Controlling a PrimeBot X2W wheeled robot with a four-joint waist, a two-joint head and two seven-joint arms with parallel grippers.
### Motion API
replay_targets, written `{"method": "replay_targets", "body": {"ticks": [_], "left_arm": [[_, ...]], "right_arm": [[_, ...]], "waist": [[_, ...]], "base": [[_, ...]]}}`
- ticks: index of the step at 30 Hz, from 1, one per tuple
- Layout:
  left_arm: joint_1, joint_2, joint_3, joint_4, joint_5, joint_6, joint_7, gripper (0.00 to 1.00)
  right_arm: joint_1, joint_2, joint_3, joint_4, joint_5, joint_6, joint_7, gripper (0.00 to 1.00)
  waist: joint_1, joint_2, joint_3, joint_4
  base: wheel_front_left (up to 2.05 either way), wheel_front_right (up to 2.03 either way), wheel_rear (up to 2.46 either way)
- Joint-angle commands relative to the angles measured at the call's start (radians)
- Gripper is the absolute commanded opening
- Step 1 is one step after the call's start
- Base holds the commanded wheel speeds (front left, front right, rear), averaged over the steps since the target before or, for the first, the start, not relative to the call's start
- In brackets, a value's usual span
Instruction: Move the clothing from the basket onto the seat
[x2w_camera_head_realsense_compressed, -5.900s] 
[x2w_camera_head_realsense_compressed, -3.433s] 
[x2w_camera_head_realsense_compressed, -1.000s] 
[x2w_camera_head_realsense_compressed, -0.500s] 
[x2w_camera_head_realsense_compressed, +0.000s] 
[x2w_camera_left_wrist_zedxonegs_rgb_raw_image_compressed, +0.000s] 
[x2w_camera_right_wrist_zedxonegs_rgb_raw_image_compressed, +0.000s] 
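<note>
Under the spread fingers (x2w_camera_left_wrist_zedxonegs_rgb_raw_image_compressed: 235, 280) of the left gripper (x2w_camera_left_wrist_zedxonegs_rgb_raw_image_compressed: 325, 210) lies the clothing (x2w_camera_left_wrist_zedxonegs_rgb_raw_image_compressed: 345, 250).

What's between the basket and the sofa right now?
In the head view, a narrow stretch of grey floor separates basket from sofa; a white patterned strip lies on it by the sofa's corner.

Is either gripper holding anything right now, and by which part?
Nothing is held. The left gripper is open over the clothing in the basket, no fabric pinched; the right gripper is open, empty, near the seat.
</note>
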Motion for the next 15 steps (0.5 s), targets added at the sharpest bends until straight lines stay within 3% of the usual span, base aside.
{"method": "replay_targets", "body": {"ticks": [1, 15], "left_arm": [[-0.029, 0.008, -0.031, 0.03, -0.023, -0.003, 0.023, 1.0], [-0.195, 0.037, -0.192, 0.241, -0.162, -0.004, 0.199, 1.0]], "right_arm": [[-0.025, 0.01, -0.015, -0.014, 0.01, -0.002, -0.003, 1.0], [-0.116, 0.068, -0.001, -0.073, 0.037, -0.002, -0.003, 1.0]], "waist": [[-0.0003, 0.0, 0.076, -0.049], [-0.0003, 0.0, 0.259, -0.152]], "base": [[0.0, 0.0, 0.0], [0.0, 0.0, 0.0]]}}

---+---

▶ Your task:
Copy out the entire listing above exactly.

▶ Response to this exercise:
Controlling a PrimeBot X2W wheeled robot with a four-joint waist, a two-joint head and two seven-joint arms with parallel grippers.
### Motion API
replay_targets, written `{"method": "replay_targets", "body": {"ticks": [_], "left_arm": [[_, ...]], "right_arm": [[_, ...]], "waist": [[_, ...]], "base": [[_, ...]]}}`
- ticks: index of the step at 30 Hz, from 1, one per tuple
- Layout:
  left_arm: joint_1, joint_2, joint_3, joint_4, joint_5, joint_6, joint_7, gripper (0.00 to 1.00)
  right_arm: joint_1, joint_2, joint_3, joint_4, joint_5, joint_6, joint_7, gripper (0.00 to 1.00)
  waist: joint_1, joint_2, joint_3, joint_4
  base: wheel_front_left (up to 2.05 either way), wheel_front_right (up to 2.03 either way), wheel_rear (up to 2.46 either way)
- Joint-angle commands relative to the angles measured at the call's start (radians)
- Gripper is the absolute commanded opening
- Step 1 is one step after the call's start
- Base holds the commanded wheel speeds (front left, front right, rear), averaged over the steps since the target before or, for the first, the start, not relative to the call's start
- In brackets, a value's usual span
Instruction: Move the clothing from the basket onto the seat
[x2w_camera_head_realsense_compressed, -5.900s] 
[x2w_camera_head_realsense_compressed, -3.433s] 
[x2w_camera_head_realsense_compressed, -1.000s] 
[x2w_camera_head_realsense_compressed, -0.500s] 
[x2w_camera_head_realsense_compressed, +0.000s] 
[x2w_camera_left_wrist_zedxonegs_rgb_raw_image_compressed, +0.000s] 
[x2w_camera_right_wrist_zedxonegs_rgb_raw_image_compressed, +0.000s] 
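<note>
Under the spread fingers (x2w_camera_left_wrist_zedxonegs_rgb_raw_image_compressed: 235, 280) of the left gripper (x2w_camera_left_wrist_zedxonegs_rgb_raw_image_compressed: 325, 210) lies the clothing (x2w_camera_left_wrist_zedxonegs_rgb_raw_image_compressed: 345, 250).

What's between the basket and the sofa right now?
In the head view, a narrow stretch of grey floor separates basket from sofa; a white patterned strip lies on it by the sofa's corner.

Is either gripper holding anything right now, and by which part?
Nothing is held. The left gripper is open over the clothing in the basket, no fabric pinched; the right gripper is open, empty, near the seat.
</note>
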Motion for the next 15 steps (0.5 s), targets added at the sharpest bends until straight lines stay within 3% of the usual span, base aside.
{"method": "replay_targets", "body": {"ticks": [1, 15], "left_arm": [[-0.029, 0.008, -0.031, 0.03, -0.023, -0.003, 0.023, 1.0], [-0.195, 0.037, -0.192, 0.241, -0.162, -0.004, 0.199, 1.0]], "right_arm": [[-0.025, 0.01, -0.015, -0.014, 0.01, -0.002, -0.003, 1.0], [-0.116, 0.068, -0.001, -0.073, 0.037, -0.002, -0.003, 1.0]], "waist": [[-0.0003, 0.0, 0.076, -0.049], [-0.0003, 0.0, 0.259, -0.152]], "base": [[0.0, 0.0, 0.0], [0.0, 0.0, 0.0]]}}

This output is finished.